Work request -> What is the number of lines in this data that contain the word "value"? Give the number alone.

Dataset section ->
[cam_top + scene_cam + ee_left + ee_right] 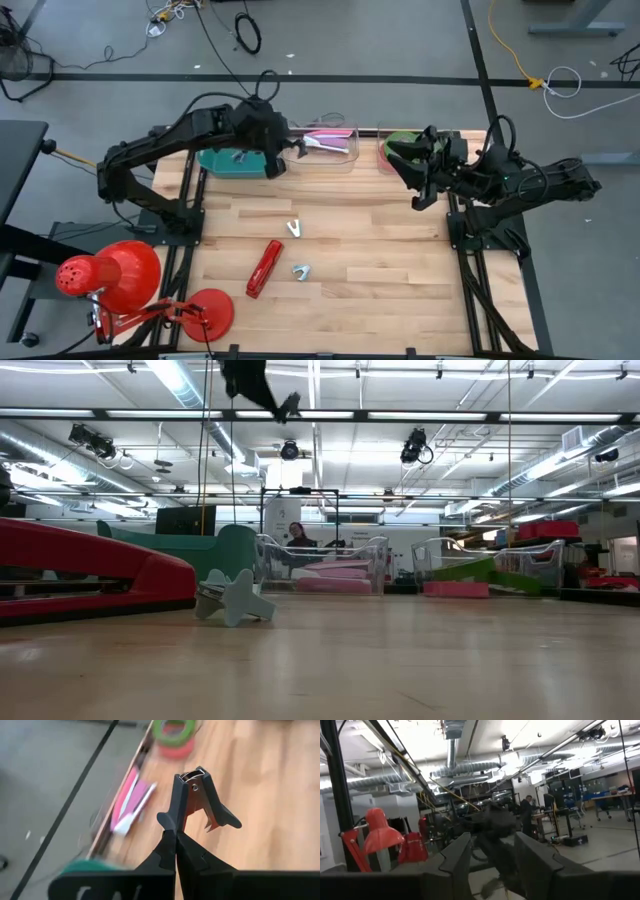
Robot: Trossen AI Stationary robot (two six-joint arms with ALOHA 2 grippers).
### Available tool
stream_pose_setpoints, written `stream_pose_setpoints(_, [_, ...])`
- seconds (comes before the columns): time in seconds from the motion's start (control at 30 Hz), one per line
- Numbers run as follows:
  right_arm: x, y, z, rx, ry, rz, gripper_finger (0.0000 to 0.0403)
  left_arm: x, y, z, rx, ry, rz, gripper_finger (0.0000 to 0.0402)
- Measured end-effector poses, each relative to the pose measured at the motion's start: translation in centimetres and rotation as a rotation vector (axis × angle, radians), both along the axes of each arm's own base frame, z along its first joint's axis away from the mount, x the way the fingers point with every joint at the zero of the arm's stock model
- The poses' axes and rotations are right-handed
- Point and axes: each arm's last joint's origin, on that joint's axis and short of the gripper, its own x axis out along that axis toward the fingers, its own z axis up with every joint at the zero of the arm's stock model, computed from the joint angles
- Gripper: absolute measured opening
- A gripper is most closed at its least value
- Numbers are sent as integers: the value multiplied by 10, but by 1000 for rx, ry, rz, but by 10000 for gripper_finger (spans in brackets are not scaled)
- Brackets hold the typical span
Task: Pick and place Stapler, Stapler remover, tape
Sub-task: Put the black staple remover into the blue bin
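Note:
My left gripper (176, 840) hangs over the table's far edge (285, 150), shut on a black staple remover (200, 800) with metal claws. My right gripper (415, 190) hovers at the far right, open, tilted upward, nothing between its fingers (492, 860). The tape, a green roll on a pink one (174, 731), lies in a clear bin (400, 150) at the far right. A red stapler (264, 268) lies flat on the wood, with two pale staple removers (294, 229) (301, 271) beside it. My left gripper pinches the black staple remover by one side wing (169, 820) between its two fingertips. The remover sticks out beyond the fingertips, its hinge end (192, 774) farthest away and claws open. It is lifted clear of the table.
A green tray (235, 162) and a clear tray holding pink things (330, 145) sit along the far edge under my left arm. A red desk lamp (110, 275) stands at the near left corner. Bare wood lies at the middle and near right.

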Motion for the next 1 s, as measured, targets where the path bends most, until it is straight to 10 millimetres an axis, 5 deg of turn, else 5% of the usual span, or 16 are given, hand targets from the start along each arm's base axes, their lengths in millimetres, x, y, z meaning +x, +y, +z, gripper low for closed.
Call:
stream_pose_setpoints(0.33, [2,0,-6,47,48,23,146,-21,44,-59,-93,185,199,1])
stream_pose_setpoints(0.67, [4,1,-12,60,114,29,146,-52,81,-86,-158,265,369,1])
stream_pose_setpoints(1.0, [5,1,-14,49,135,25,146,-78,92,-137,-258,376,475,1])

Task output -> 2